(TASK OBJECTIVE)
Whichever lines include the word "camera", copy them as they appear in the data.

(GIVEN DATA)
◆ ◆ ◆ ◆ ◆

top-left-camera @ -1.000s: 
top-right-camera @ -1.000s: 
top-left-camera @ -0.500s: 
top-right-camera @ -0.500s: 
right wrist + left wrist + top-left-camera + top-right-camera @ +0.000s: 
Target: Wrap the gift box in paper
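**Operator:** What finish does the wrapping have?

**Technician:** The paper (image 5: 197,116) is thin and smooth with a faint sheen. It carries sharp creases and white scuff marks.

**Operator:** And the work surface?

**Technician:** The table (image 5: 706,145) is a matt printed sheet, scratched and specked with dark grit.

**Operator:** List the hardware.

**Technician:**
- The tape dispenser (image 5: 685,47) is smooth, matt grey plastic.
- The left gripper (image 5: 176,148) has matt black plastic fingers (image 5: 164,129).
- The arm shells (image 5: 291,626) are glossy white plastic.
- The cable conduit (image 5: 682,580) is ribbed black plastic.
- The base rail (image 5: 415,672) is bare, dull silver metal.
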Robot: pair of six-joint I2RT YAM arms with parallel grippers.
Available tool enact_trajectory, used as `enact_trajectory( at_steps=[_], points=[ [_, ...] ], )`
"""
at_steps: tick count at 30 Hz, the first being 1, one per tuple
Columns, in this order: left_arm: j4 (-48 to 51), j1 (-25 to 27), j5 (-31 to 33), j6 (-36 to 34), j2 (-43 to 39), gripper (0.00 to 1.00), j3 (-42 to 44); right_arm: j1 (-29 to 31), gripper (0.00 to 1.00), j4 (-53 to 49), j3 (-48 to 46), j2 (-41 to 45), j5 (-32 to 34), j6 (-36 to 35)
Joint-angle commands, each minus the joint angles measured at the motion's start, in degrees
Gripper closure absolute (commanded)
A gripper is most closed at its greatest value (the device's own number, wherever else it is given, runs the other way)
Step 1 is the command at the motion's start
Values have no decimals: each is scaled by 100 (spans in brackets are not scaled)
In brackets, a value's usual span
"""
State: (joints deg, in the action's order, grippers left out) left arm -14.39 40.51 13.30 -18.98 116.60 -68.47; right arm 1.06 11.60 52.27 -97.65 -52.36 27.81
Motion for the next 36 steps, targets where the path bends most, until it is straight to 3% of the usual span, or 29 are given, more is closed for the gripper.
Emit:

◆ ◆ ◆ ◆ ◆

(THE ANSWER)
top-left-camera @ -1.000s: 
top-right-camera @ -1.000s: 
top-left-camera @ -0.500s: 
top-right-camera @ -0.500s: 
right wrist + left wrist + top-left-camera + top-right-camera @ +0.000s: 

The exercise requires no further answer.